Work order
Produce word for word the lines of the data below running from the one that has "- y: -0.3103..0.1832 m" to the one that has "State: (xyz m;", inclusive, and no others.

Records to process
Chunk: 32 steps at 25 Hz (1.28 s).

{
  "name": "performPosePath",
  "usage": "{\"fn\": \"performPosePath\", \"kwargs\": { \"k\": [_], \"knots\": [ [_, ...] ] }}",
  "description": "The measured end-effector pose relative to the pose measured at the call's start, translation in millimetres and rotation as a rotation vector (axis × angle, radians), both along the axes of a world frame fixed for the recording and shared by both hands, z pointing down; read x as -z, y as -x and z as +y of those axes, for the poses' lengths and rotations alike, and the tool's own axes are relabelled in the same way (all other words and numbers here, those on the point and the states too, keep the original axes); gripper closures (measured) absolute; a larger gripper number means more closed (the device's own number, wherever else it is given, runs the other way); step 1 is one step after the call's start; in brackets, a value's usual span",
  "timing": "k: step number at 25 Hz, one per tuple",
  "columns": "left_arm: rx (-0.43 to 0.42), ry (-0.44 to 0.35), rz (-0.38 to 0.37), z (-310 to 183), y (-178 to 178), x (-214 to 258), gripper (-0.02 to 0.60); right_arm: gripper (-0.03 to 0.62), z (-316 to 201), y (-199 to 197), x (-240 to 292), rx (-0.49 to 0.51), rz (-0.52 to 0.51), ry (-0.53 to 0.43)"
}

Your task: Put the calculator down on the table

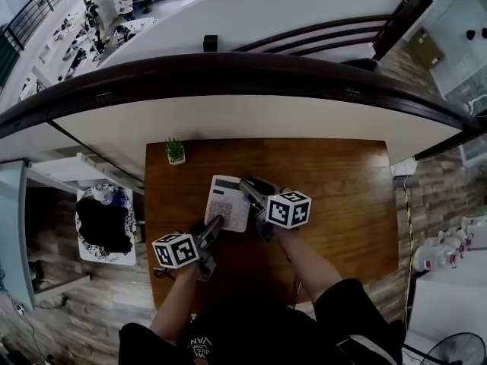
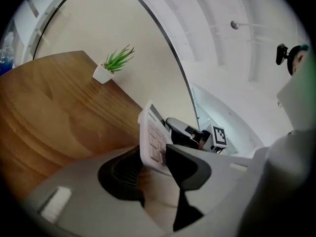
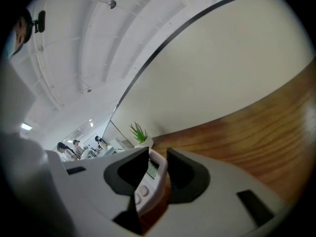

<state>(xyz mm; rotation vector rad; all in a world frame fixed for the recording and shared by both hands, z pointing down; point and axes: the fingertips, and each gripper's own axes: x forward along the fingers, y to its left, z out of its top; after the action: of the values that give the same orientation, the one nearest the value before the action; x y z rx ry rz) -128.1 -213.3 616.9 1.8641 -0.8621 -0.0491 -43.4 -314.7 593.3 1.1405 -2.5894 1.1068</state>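
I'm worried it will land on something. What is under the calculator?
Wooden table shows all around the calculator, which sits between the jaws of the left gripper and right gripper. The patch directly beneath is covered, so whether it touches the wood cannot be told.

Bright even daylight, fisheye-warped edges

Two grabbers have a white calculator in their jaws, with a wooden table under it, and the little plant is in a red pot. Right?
Almost. The plant's pot is white, not red; the left gripper view shows it. The rest stands: the white calculator is between the jaws of the left gripper and the right gripper, with the wooden table under it.
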Motion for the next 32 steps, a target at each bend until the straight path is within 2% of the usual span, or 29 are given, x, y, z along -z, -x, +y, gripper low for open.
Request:
{"fn": "performPosePath", "kwargs": {
  "k": [11, 14, 15, 16, 18, 21, 28, 32],
  "knots": [
    [-0.050, -0.090, -0.082, -39, 9, -9, 0.422, 0.490, -39, 10, -15, 0.024, -0.034, -0.009],
    [-0.099, -0.125, -0.147, -44, 6, -11, 0.405, 0.490, -47, 13, -19, 0.039, -0.024, -0.010],
    [-0.140, -0.139, -0.190, -44, 2, -13, 0.300, 0.490, -50, 14, -22, 0.045, -0.008, -0.011],
    [-0.180, -0.149, -0.229, -43, -3, -17, 0.250, 0.491, -54, 14, -25, 0.048, 0.006, -0.012],
    [-0.211, -0.146, -0.244, -45, -10, -23, 0.249, 0.491, -62, 13, -31, 0.043, 0.020, -0.008],
    [-0.191, -0.139, -0.222, -49, -13, -28, 0.249, 0.491, -69, 13, -37, 0.039, 0.028, -0.003],
    [-0.238, -0.217, -0.364, -59, -15, -36, 0.244, 0.490, -81, 14, -39, 0.032, 0.033, -0.037],
    [-0.291, -0.233, -0.454, -60, -20, -45, 0.241, 0.490, -88, 18, -37, 0.053, 0.069, -0.072]
  ]
}}
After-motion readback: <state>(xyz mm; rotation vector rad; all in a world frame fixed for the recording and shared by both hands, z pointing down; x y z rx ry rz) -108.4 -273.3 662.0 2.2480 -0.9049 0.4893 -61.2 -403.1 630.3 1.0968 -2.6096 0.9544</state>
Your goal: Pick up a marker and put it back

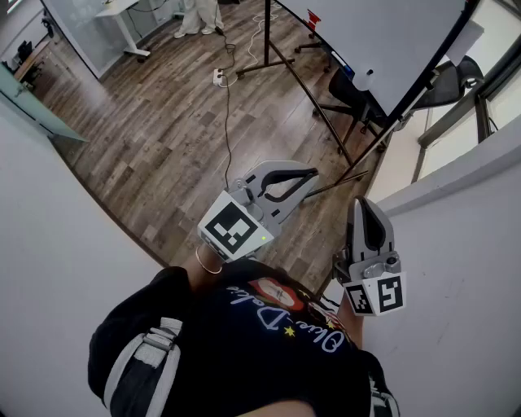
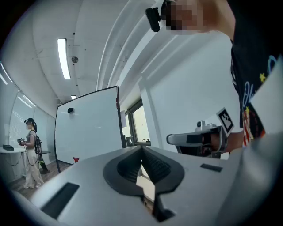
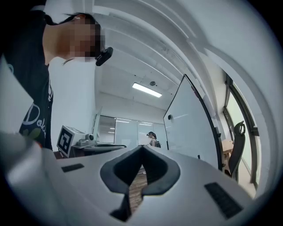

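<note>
- Brown wood-plank floor (image 1: pixel 163 122) runs between plain white walls (image 1: pixel 49 269) in an open office room.
- Large whiteboard on a black tubular stand (image 1: pixel 383 41) stands at the far end. A black office chair (image 1: pixel 350 94) is just beside its base.
- White power strip with a dark cable (image 1: pixel 220 77) lies on the floor, well apart from the board.
- A second person in pale trousers (image 1: pixel 199 16) stands at the far side, near a white desk (image 1: pixel 122 16).
- The person doing the task wears a black printed T-shirt (image 1: pixel 244 350) and holds both tools out in front, above the floor.
- Left gripper (image 1: pixel 313 173), grey with black pads and a marker cube at the back: jaws are clenched tip to tip, with nothing between them. It points towards the board's stand.
- Right gripper (image 1: pixel 362 201), same make: jaws are pressed together and empty. It sits close to the right-hand wall and tilts slightly upward.
- The two grippers are near each other but not touching.
- Marker: cannot be picked out for certain. A small red item (image 1: pixel 313 18) and a small blue item (image 1: pixel 348 72) sit along the whiteboard's lower edge. Both are too small to name and well apart from the grippers.
</note>
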`<move>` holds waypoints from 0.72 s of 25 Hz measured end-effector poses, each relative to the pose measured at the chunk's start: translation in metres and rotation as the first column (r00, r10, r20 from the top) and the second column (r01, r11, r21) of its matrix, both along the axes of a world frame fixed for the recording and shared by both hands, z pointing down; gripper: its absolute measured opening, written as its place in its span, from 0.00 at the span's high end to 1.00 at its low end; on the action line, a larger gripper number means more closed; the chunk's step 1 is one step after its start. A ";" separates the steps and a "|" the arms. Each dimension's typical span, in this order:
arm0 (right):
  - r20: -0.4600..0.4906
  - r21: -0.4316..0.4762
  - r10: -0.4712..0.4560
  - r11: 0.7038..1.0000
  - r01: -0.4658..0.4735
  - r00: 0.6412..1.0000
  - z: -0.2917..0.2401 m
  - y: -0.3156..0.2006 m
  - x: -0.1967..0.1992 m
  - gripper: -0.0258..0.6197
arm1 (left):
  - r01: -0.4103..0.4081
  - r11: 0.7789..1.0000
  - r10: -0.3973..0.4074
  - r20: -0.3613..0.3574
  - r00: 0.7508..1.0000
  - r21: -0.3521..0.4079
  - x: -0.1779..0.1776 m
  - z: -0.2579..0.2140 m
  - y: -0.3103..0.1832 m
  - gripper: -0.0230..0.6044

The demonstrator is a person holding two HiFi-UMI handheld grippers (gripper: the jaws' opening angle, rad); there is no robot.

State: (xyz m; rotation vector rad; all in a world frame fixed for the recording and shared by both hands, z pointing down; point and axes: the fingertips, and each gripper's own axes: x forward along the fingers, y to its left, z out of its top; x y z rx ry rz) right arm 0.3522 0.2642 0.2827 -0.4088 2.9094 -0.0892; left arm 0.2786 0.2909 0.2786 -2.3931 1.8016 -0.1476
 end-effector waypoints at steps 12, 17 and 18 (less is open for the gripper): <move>0.016 -0.002 0.014 1.000 -0.014 1.000 -0.002 -0.007 0.013 0.96 | 0.010 1.000 -0.011 -0.055 0.998 -0.015 0.006 0.006 -0.003 0.96; 0.034 0.010 0.030 0.999 -0.030 0.999 -0.002 -0.018 0.033 0.96 | 0.040 0.999 -0.042 -0.061 0.997 -0.027 0.016 0.010 -0.007 0.96; 0.033 0.013 0.034 0.999 -0.035 0.999 0.000 -0.020 0.037 0.96 | 0.044 0.999 -0.045 -0.055 0.997 -0.027 0.019 0.011 -0.007 0.96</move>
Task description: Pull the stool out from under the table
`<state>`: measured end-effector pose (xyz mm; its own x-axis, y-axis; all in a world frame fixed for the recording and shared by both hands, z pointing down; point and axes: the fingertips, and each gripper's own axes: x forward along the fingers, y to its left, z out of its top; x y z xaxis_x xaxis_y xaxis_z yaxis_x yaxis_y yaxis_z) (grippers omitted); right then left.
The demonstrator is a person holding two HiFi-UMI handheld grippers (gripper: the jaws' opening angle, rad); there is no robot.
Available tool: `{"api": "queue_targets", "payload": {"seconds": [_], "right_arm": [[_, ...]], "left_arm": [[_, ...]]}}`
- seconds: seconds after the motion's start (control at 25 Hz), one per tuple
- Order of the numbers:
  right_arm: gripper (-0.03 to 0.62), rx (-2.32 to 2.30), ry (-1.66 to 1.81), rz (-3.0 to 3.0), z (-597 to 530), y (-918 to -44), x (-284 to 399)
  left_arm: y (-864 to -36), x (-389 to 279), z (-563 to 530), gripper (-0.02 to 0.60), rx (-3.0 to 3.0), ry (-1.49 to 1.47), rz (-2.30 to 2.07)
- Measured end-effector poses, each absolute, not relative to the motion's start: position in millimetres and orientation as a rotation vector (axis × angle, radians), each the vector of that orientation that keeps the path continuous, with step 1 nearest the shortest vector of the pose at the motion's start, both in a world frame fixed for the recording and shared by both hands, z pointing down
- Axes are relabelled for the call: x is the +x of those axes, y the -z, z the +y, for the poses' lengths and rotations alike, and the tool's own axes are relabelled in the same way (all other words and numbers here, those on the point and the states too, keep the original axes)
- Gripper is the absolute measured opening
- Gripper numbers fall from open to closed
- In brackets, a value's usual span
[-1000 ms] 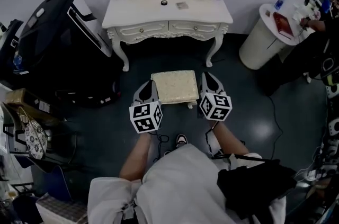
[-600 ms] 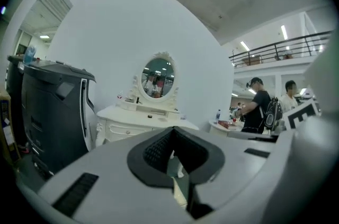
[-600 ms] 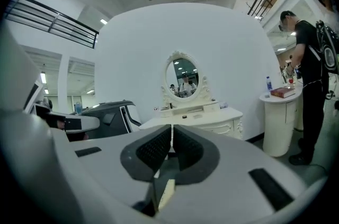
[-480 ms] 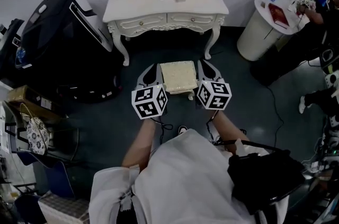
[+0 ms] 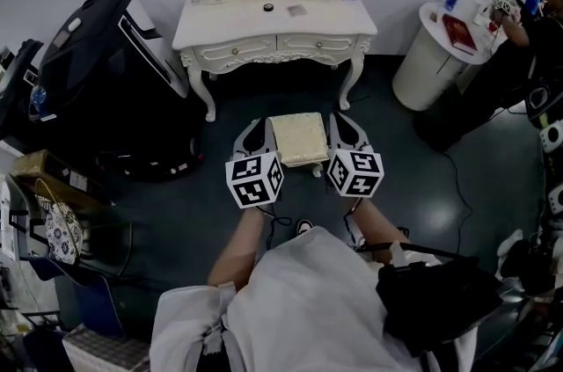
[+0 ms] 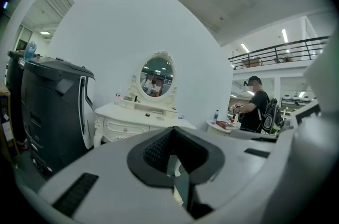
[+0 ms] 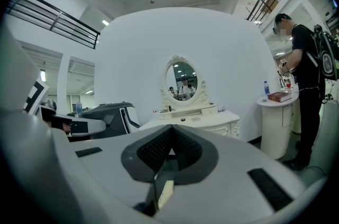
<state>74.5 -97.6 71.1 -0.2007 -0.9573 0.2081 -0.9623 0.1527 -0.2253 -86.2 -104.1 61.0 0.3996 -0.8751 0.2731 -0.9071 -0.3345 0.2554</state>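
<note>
The small cream cushioned stool (image 5: 299, 140) stands on the dark floor in front of the white dressing table (image 5: 273, 32), outside its legs. My left gripper (image 5: 253, 129) lies along the stool's left side and my right gripper (image 5: 342, 124) along its right side, so the stool sits between them. Both point toward the table. In the left gripper view the left gripper (image 6: 172, 133) has its jaws together with nothing between them. In the right gripper view the right gripper (image 7: 170, 139) closes its last bit, also empty, and a cream sliver of the stool (image 7: 165, 194) shows below the pads.
A large black machine (image 5: 106, 71) stands left of the table. A round white side table (image 5: 435, 54) with a book and a bottle is at the right, with a person (image 5: 537, 36) beside it. A cable (image 5: 457, 186) runs over the floor on the right.
The head view has risen and drawn back, so the stool looks smaller. Both grippers have stayed at the stool's two sides and now stand a little closer together.
</note>
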Motion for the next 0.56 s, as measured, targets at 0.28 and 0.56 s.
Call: {"api": "queue_targets", "payload": {"seconds": [0.28, 0.56], "right_arm": [[0.0, 1.955, -0.471, -2.372, -97.4, -72.6, 75.4], [0.0, 1.944, -0.47, -2.373, -109.4, -71.4, 80.1]], "left_arm": [[-66.5, -84.4, -105.3, 0.009, 2.278, -0.122, -1.547], [-67.1, -80.4, -116.4, 0.008, 2.278, -0.13, -1.559]]}}
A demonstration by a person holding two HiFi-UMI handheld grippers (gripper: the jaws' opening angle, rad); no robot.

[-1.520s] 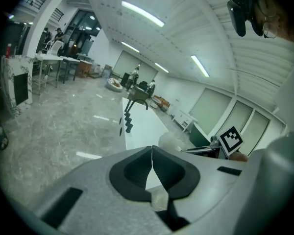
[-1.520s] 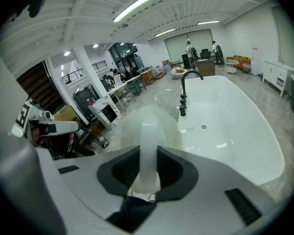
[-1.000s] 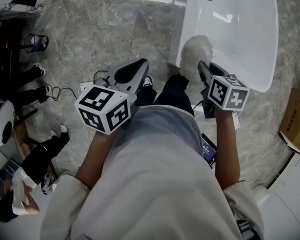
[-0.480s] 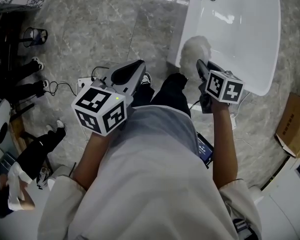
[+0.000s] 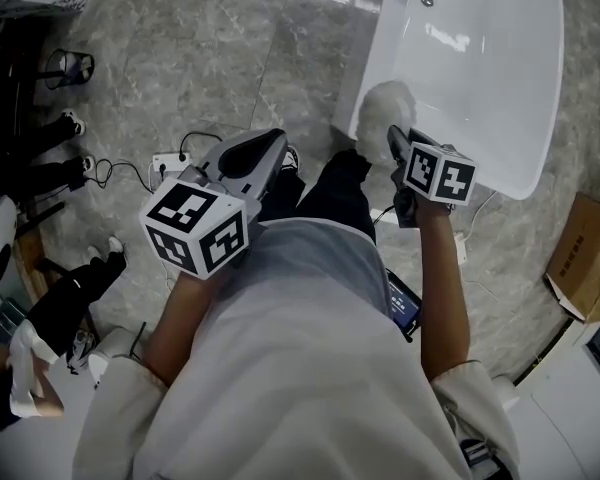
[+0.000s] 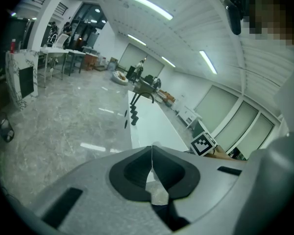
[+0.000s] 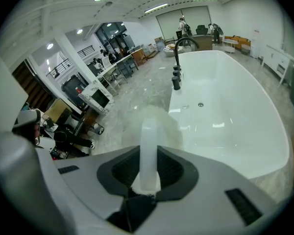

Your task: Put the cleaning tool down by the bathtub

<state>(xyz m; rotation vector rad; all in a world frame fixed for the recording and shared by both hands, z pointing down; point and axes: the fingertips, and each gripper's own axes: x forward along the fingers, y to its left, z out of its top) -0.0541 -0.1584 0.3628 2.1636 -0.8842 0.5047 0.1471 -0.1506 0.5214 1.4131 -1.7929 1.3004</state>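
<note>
The cleaning tool [image 5: 383, 109] is a fluffy white duster on a white handle [image 7: 149, 151]. My right gripper [image 5: 397, 146] is shut on that handle, and the fluffy head [image 7: 154, 122] hangs over the near rim of the white bathtub [image 5: 500, 78]. The tub [image 7: 225, 116] fills the right half of the right gripper view, with a black faucet [image 7: 179, 58] at its far end. My left gripper [image 5: 248, 155] is held in front of my body above the floor, its jaws together with nothing between them [image 6: 152, 173].
A white power strip with cables [image 5: 165, 161] lies on the grey marble floor left of my legs. A cardboard box [image 5: 580, 258] sits at the right edge. People's legs and dark equipment [image 5: 40, 148] stand at the left. A phone [image 5: 402, 303] shows at my hip.
My right gripper has carried the duster a little forward and up the picture, toward the tub rim. The left gripper has barely shifted.
</note>
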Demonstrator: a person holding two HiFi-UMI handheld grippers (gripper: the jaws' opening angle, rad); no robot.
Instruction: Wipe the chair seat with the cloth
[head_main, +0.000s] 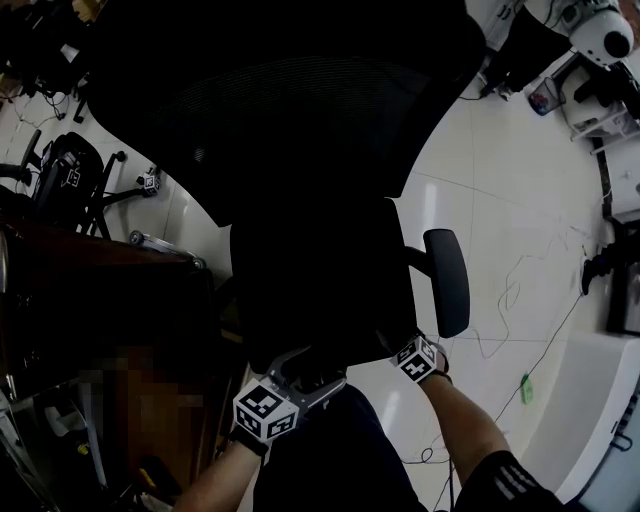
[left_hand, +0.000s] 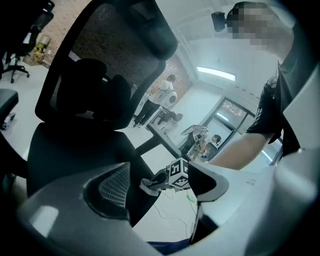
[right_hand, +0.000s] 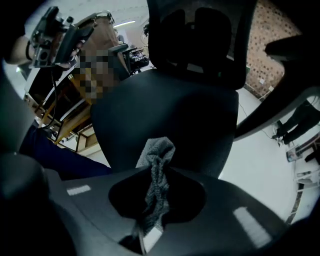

Response to the task
  - y: -0.3103..0.1832 m
  - gripper: -0.0230..0.6044

The demonstrator is a person holding two HiFi-UMI handheld grippers (gripper: the jaws' opening angle, rad); there is no robot.

State: (xyz m; rotation vector rad; all in a world frame fixed for the recording and shared by both hands, z pointing down; point and axes: the fingertips, and each gripper's own axes: x forward along the fingers, y to its left, z out of its top; x y z rx ry rz) right arm 0.3522 0.2642 0.2827 -0.4088 2.9094 -0.0892; left arm 0.2786 0.2909 0.2786 -2.3931 1.8016 -0.1476

This output is complete, and the exercise is done.